======== Data excerpt ========

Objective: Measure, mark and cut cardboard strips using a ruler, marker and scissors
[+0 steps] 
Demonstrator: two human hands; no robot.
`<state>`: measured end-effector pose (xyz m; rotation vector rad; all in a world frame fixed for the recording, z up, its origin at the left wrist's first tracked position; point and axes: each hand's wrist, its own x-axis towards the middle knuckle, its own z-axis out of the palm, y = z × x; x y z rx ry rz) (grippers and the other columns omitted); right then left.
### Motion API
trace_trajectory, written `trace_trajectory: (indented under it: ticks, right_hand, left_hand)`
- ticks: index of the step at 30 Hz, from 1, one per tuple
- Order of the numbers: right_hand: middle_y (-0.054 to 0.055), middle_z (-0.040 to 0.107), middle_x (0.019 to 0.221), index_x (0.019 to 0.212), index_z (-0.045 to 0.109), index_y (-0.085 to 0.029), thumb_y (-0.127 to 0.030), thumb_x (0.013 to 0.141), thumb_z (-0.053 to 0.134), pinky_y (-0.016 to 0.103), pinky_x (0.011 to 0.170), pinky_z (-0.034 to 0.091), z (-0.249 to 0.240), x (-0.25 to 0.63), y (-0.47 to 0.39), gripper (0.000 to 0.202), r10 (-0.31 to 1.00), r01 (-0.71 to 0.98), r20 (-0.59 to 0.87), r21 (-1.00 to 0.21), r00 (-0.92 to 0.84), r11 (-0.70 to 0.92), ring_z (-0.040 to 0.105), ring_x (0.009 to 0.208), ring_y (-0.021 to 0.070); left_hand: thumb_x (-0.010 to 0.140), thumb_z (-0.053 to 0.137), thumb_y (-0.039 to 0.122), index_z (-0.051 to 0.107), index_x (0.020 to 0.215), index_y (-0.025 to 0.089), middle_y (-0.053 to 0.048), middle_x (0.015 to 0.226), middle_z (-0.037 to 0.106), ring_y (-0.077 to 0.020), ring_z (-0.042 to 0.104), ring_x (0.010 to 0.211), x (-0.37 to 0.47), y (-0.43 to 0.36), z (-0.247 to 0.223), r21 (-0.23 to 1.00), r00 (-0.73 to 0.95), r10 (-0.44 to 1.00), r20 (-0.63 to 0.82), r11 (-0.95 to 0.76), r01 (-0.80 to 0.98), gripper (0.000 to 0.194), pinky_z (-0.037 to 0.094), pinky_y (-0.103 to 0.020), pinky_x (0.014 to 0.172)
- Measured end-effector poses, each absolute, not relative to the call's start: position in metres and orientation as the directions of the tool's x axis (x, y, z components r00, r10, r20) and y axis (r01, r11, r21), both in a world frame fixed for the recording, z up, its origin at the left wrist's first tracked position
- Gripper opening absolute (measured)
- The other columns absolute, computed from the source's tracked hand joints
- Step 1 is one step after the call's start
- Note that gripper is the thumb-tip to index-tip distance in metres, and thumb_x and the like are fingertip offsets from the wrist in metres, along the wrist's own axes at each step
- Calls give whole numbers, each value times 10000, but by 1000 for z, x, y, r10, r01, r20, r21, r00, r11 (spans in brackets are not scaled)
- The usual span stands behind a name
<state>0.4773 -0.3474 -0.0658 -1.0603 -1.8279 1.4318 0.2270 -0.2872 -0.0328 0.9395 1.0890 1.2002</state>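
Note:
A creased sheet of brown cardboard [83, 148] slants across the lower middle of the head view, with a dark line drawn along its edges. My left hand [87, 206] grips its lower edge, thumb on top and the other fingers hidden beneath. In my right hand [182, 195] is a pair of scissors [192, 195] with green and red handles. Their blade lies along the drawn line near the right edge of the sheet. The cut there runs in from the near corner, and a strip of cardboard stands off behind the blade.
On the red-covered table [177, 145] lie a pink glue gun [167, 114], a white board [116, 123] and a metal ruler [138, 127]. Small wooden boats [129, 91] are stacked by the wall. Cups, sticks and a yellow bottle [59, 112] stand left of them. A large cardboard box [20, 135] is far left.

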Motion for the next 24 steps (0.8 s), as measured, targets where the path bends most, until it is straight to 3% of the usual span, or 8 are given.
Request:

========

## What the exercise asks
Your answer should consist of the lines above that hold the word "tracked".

## Answer area
`<state>`: measured end-effector pose (xyz m; rotation vector rad; all in a world frame fixed for the recording, z up, its origin at the left wrist's first tracked position; point and axes: each hand's wrist, its own x-axis towards the middle knuckle, its own z-axis out of the palm, y = z × x; x y z rx ry rz) (grippers and the other columns omitted); right then left.
- Measured end-effector poses, each absolute, not relative to the call's start: position in metres and orientation as the directions of the tool's x axis (x, y, z components r00, r10, r20) and y axis (r01, r11, r21), both in a world frame fixed for the recording, z up, its origin at the left wrist's first tracked position
- The other columns absolute, computed from the source's tracked hand joints

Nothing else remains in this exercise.